Philip Hector
Design as continuous repair
Experimentation, negotiation, and expertise in DIY spaces
100464
With the phenomenon of citizen engagement at alternative production and
consumption spaces proliferating, this dissertation presents analysis
from the perspectives of participatory design (PD) and science and
technology studies (STS) to investigate how these spaces are established
and sustained as infrastructures for a 'make, test, and repair'
culture. Employing semi-structured interviews and participant
observation with seven 'DIY spaces' this study asks 'what forms of
design are enacted, and how do they support reproduction of the space
and circulation of socio-material resources?' and 'how do these
resources affect the negotiation of relevance and expertise at
participant, collective, and institution level?'
The
dissertation highlights the spaces' nature as emergent and relational
infrastructures providing access to workshop equipment, knowledge,
social meeting places, and ways of materially pursuing utopian ideals.

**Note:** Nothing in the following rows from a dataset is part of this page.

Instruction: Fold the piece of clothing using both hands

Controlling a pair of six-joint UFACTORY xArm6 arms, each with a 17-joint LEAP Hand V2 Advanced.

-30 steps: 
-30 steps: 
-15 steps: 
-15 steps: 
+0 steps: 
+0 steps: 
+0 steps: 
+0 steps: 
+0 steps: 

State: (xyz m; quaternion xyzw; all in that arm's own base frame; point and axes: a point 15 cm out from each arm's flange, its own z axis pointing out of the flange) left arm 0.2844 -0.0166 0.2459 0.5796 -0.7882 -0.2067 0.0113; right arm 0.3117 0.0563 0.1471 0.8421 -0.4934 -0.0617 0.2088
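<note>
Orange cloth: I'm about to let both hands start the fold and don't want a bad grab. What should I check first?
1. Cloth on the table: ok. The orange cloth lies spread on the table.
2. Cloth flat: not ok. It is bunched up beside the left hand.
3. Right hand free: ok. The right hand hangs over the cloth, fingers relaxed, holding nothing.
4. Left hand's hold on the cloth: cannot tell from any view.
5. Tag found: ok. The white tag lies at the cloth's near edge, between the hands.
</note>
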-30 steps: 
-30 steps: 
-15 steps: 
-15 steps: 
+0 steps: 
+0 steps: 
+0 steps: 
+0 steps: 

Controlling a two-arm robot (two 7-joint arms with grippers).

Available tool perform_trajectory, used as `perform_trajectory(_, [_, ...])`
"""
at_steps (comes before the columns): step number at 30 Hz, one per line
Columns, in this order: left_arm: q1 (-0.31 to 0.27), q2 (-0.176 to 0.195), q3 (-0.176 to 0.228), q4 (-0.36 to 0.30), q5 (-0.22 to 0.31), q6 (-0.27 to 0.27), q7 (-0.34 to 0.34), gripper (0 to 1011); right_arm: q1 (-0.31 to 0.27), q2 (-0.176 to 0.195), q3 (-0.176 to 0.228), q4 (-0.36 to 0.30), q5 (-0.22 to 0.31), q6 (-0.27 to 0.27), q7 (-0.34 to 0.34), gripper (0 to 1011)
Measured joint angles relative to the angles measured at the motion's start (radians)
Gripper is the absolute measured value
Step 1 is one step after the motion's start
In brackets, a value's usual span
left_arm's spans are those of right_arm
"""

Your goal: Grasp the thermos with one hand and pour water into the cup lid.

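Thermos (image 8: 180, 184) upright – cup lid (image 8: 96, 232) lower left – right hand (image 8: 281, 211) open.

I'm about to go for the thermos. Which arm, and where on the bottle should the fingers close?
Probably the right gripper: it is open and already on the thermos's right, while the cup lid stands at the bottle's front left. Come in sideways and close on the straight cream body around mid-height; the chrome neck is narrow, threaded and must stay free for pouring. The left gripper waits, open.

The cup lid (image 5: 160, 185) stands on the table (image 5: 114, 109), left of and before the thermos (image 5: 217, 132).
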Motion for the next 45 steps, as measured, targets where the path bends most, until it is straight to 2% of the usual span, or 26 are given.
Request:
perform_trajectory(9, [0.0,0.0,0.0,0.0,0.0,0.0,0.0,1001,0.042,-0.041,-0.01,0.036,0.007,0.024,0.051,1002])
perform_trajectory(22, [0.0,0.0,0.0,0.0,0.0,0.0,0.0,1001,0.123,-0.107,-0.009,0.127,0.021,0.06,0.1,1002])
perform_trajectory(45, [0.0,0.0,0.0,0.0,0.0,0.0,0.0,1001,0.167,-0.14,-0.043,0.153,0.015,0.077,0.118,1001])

The material engagements span a broad range, from products' adaptation
for local settings to, for more invested practitioners, means of
collective organising such as negotiation of decision-making tools and
responsibilities. While most are far from radical, the engagements are
shown to be demonstrations that things might be otherwise – a form of
ongoing, immediate future-making. Be they products, guidelines, or
visualisations, these demonstrations further matter for stabilising
experimental sites that, being in 'constant beta mode', mirror on
organisation level the DIY ethos present at the level of the individual.